Под позолотой кровь - страница 14
Он не хотел, не имел права испытывать наслаждение от происходящего. И испытывал его. Никогда и ни с кем у него не возникало желания причинить боль ради собственного наслаждения. Да и не возбуждало его насилие никогда. Кроме вот этих минут с Дашей. Когда с ним это произошло первый раз, когда первый раз настиг его оргазм одновременно с Дашиным ударом, когда понял он, что ему не нужно притворяться и изображать предсмертные судороги, Палача стошнило.
Даша затихла. Теперь она будет спать несколько часов и в это время он должен быть возле нее. Только в эти несколько часов забвения Даша будет просто женщиной, которой не нужно ничего, кроме нежности. Сквозь сон она будет искать его руку, прижиматься к ней губами, а он, Палач, будет осторожно гладить ее волосы и плечи, будет слушать ее дыхание. Иногда она даже разговаривает во сне, детским голосом рассказывает о чем-то, а он старается не слушать, того, что она говорит.
Даша уснула, а Палач лежал рядом и думал. Сегодня они уедут из этого города. И он снова будет ждать нового задания, которое позволит увеличить свой счет в войне с людьми. Палач редко о чем жалел. Но было одно, чего он не мог забыть, и что выводило его из равновесия.
Он не мог отомстить тому насильнику, который сделал это с Дашей. Он не мог этого сделать потому, что это сделала сама Даша и тем обрекла себя на муки. Тогда ей удалось нашарить нож. Не сразу, потому, что поначалу она пыталась упросить насильника, а потом пыталась его оттолкнуть.
Лишь когда боль стала невыносимой и пришло осознание того, что Это уже произошло, Даша попыталась дотянуться до ножа, который валялся рядом, и это ей удалось не сразу, несколько раз пальцы только скользнули по нему.
Ей было очень больно и страшно. Она боялась, что насильник увидит, как она тянется за ножом и сделает что-то еще более страшное.
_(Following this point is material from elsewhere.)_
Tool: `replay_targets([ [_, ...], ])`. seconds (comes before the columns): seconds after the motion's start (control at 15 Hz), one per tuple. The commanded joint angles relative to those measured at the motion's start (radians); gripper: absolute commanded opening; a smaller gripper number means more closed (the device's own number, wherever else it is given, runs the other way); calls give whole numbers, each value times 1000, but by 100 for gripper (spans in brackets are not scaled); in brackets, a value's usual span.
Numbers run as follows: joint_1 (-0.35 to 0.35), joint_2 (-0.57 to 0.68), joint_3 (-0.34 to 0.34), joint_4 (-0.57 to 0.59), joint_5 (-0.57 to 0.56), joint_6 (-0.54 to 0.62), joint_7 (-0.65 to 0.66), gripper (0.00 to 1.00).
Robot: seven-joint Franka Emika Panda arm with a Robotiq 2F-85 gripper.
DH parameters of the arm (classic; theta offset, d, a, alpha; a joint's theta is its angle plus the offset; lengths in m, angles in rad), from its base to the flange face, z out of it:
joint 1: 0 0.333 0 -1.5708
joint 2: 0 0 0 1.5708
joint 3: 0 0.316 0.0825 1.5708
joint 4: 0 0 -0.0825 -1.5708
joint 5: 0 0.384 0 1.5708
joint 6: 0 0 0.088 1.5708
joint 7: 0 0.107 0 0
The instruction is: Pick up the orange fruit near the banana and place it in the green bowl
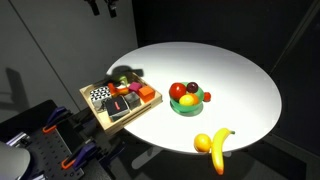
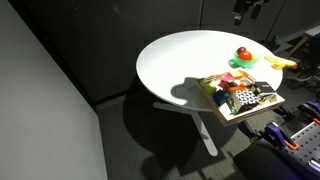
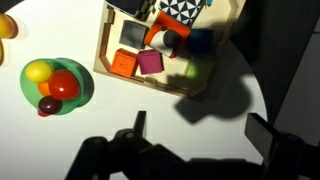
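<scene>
Far left on the round white table [image 1: 240,80] sits a wooden tray [image 1: 95,110] of coloured blocks. Just to its right is the green bowl [image 1: 188,110], holding a red fruit [image 1: 177,91], a dark fruit [image 1: 192,88] and, in the wrist view, a yellow fruit [image 3: 38,71]. Further right, near the table edge, the orange fruit [image 1: 203,142] lies just beside the banana [image 1: 222,148], outside the bowl. In the wrist view the gripper [image 3: 198,130] hangs above the table, fingers spread apart, holding nothing.
</scene>
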Motion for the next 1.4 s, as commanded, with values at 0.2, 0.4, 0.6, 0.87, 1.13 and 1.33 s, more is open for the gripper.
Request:
replay_targets([
  [0.2,-61,21,-90,5,-20,12,-68,100],
  [0.4,-97,51,-135,14,-30,28,-100,100],
  [0.6,-137,91,-177,22,-58,74,-125,100],
  [0.87,-181,172,-238,38,-35,124,-204,100],
  [1.13,-218,266,-288,59,19,131,-304,100],
  [1.33,-251,334,-307,76,46,136,-351,100],
])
И страх этот перешел в возбуждение, которое росло, росло пока не выплеснулось наружу в тот момент, когда она ударила этого человека ножом.
Нож легко скользнул между ребрами и человек тот забился в агонии, навсегда запечатлев в ее памяти обжигающее, отвратительно-сладостное чувство.
Дашу нашли через несколько часов. Она не смогла сбросить с себя стодвадцатикилограммовую тушу убитого. Так ее и нашли – в крови его и своей. Что она пережила за эти часы, то теряя сознание, то снова приходя в себя и ощущая на себе его тяжесть? Она не говорила никому. Палач тоже не знал этого. Он знал только, что сердобольная общественность попыталась вылечить ее, когда стало заметно, что Даша необыкновенно холодна.
Ее потащили вначале к сексопатологу, потом к психиатру. Те честно попытались ей помочь, но… Это было не в их силах. Они посоветовали родственникам помочь забыть Даше тот кошмар, но она не могла его забыть, потому, что не могла забыть того чувства, тех проклятых секунд, когда тело ее сотрясалось в спазмах, рожденных страхом, болью и возбуждением.
Она помнила то ощущение и понимала, что не сможет его больше испытать. Словно лед заполнил ее мозг и ее тело, и она не знало чем этот лед можно растопить.
Попытки почувствовать себя женщиной привели к нескольким нервным срывам. Она не могла почувствовать от мужских прикосновений ничего, кроме отвращения. И никто не мог ей помочь. Кроме Палача. Ему подсказал знакомый психиатр.
«Если она никого в ближайшее время не убьет, – сказал он, шутя лишь наполовину, – то умрет сама». Палач внимательно присмотрелся к Даше и дал ей возможность убить.